Filtrage internet : Albanel veut limiter les accès wifi ouverts à une liste de sites autorisés

La loi Hadopi est toujours en discussion. L’occasion de quelques précisions par la ministre de la culture ayant pour charge de défendre le texte. Sous couvert de protection des droits d'auteurs, elle propose une approche incroyablement restrictive et dépassée des accès Internet via les points d'accès Wi-Fi ouverts.

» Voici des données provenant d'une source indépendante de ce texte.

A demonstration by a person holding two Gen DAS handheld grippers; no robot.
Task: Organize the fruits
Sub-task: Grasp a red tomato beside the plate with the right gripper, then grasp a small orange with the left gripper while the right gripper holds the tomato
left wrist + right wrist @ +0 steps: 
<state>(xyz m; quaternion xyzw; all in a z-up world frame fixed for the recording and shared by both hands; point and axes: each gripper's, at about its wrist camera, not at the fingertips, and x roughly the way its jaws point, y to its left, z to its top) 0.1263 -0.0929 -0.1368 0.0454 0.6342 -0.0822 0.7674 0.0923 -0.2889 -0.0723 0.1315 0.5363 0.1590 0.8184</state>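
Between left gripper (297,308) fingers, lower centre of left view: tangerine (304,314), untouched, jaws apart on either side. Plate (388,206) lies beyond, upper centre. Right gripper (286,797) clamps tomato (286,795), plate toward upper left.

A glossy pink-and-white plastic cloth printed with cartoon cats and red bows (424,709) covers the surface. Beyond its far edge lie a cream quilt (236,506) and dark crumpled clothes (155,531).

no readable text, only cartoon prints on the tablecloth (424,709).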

Christine Albanel, ministre de la Culture, a très sérieusement proposé, à l’occasion du débat sur la loi Hadopi, de restreindre la liste des sites accessibles au travers de point d'accès Wi-Fi ouverts par une liste blanche. Ramené à la littérature, c'est comme si en librairies l'Etat décidait des ouvrages qui ont droit de cité et que seuls ces ouvrages pouvaient être mis en circulation.

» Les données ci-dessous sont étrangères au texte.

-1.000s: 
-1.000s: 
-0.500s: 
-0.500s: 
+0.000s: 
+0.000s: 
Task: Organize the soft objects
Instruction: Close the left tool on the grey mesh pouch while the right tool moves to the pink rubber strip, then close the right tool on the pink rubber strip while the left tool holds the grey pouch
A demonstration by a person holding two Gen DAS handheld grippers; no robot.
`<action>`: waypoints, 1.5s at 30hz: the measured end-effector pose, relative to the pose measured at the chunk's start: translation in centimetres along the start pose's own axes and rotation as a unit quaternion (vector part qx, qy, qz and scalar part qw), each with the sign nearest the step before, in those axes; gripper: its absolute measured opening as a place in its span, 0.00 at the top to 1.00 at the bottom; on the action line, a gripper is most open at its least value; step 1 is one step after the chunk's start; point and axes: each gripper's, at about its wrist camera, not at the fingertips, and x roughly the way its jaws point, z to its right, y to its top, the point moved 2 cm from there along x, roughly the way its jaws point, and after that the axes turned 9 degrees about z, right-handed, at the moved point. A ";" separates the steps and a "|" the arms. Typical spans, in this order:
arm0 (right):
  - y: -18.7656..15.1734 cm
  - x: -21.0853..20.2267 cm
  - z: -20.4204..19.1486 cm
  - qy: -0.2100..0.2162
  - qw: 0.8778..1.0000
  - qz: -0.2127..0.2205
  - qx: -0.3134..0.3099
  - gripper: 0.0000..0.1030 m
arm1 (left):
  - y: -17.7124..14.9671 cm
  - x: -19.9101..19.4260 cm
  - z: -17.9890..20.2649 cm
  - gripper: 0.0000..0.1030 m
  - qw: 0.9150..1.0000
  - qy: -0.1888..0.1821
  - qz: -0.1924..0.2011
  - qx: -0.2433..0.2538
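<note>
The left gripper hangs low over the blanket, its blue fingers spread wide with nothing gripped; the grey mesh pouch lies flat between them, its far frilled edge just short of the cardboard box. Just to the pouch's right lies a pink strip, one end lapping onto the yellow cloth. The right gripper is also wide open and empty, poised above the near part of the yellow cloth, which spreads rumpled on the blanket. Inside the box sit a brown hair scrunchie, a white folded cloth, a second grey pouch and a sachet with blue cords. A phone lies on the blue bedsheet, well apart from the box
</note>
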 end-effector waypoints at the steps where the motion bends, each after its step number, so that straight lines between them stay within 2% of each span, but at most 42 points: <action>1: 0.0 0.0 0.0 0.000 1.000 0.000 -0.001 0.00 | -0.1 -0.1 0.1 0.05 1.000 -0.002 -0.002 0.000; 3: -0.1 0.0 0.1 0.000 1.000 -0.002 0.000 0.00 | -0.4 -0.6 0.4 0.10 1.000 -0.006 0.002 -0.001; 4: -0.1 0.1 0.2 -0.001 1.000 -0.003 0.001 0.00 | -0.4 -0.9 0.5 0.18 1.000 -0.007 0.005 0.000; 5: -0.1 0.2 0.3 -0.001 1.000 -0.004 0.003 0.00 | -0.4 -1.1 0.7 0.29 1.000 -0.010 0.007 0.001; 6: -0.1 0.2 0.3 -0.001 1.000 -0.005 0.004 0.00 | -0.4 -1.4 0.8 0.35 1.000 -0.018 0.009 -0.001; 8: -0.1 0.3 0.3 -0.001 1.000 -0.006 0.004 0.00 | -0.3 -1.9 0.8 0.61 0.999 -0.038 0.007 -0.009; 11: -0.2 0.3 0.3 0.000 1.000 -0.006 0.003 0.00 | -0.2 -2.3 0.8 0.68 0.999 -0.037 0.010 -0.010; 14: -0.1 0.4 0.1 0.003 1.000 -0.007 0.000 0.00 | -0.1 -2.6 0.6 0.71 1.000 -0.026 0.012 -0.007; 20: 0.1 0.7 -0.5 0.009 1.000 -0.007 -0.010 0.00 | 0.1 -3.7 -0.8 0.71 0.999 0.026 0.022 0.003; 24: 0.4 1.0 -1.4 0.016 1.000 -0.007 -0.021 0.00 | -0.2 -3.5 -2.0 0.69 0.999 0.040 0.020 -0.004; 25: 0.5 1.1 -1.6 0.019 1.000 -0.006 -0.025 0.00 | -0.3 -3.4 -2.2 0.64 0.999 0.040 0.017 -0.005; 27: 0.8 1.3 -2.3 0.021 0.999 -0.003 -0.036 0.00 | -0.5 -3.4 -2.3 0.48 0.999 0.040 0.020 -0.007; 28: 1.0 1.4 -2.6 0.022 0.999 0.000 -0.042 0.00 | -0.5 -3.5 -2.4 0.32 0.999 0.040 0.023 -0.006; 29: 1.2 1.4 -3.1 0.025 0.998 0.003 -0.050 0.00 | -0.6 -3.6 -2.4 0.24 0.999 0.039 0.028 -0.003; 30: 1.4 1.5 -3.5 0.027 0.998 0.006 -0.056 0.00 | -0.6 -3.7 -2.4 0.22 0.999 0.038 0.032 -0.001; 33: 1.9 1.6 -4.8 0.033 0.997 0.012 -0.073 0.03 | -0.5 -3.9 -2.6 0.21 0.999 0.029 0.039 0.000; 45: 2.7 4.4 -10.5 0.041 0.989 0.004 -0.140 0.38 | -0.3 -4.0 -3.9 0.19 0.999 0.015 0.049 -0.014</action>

Une maladresse risible? En fait pas vraiment. La proposition de Christine Albanel est on ne peut plus sérieuse. Le gouvernement entend concevoir une liste des sites qui lui paraissent pertinents (sans que l'on sache vraiment quels seront les critères de sélection en matière de typologie de contenus, de morale, de langue ...) à laquelle devront se limiter les fournisseurs de points d'accès ouverts. On notera au passage que  les points d'accès des opérateurs sont exclus de la mesure car ils nécessitent une authentification préalable et permettent donc d'identifier les clients si une telle demande venait à être faite.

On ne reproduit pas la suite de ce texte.